Twigs and shrubs
The twigs and branches of several trees are a great source of enrichment for your guinea pigs. You can put large branches inside their run and bundle up the smaller twigs and tie them to the sides of the run. Here are some examples:
- Beech (not the nuts
- Blackthorn (not the fruits)
- Crab apple
- Hawthorn (but remove the thorns for piggies)
- Hazel (not the nuts)
Safe fruit and vegetables to grow or buy
It is important to remember most fruit and vegetables aren’t normally part of a rabbit’s diet. Naturally rabbits feed on large quantities of hay/grass and a wide variety of wild weeds, herbs and bark. Feeding any of the below in large and regular amounts can lead to digestive, urinary or weight issues and should ideally be mixed in with a variety of fresh forage.

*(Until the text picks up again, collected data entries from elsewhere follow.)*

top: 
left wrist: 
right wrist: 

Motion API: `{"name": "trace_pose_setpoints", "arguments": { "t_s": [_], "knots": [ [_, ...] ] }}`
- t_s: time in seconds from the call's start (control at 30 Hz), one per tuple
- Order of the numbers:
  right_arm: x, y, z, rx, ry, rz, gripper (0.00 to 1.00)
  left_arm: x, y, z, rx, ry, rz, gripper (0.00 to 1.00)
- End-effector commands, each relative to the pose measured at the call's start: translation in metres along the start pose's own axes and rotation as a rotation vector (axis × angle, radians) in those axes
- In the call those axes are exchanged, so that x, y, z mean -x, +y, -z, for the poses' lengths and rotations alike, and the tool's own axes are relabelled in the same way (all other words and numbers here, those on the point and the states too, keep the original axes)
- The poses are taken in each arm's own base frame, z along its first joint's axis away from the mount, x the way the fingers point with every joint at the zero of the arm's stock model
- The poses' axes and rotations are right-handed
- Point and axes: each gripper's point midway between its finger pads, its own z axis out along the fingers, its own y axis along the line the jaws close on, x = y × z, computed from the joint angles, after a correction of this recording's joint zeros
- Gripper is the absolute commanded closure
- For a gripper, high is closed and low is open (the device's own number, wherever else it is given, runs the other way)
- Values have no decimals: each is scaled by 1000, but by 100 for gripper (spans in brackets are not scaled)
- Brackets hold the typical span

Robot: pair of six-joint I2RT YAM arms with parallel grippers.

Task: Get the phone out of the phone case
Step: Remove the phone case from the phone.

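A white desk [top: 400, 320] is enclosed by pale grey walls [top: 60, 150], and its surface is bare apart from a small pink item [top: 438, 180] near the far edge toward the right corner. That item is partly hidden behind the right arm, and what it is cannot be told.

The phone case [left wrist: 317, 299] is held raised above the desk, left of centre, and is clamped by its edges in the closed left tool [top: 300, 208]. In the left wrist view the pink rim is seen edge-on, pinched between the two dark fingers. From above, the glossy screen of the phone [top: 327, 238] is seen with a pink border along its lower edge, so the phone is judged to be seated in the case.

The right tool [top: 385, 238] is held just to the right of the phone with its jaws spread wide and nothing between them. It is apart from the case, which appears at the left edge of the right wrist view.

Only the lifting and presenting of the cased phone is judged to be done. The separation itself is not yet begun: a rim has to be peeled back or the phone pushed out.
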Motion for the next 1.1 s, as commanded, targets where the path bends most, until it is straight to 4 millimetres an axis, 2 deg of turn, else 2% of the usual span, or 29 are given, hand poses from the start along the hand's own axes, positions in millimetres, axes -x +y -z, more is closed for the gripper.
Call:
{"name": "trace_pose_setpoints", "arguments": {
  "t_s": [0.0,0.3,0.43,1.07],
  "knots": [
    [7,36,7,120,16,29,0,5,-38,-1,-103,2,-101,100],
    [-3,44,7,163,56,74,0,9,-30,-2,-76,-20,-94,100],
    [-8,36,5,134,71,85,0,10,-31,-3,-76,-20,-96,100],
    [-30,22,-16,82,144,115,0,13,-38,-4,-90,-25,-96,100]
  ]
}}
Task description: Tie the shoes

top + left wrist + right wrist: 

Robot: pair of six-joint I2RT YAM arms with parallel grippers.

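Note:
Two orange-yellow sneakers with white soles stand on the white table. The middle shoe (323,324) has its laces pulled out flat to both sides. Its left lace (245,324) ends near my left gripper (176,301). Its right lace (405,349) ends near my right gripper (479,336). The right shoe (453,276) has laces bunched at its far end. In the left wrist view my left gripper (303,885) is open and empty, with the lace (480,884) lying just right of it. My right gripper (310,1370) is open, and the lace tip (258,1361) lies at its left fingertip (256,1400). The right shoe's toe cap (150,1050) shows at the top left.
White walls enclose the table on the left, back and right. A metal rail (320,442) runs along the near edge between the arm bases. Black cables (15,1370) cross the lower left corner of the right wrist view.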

As an extra, occasional treat, you can give your pets a small piece of apple or pear. Rabbits also love to eat strawberry leaves, blackberry leaves and raspberry leaves.
- Brussel sprouts
- Carrot tops
- Curly kale
Plants, fruits and vegetables to avoid
- Lettuce and many fruits, are the most common cause of loose faeces in rabbits – and have limited nutritional value
- Carrots are ok in small amounts, but are extremely fattening.
- Pet shop treats such as yoghurt drops, chew bars etc are very fattening and can contribute to poor dental health.
- Wild garlic
- Lords and ladies – common in damp or woody areas.
- Any plants with bulbs
- Buttercup leaves and flowers can cause extreme discomfort and in some cases be fatal
- House plants such as the spider and rubber plant
You should avoid all muesli-style feeds, as they’ve been proven to be one of the most common causes of fatal dental and digestive disease. Colourful treats, sticky honey based treats, salt licks and mineral blocks can all be harmful to your rabbit and are unnecessary. If you’re feeding a good quality, natural diet, you’ll not require any form of supplements.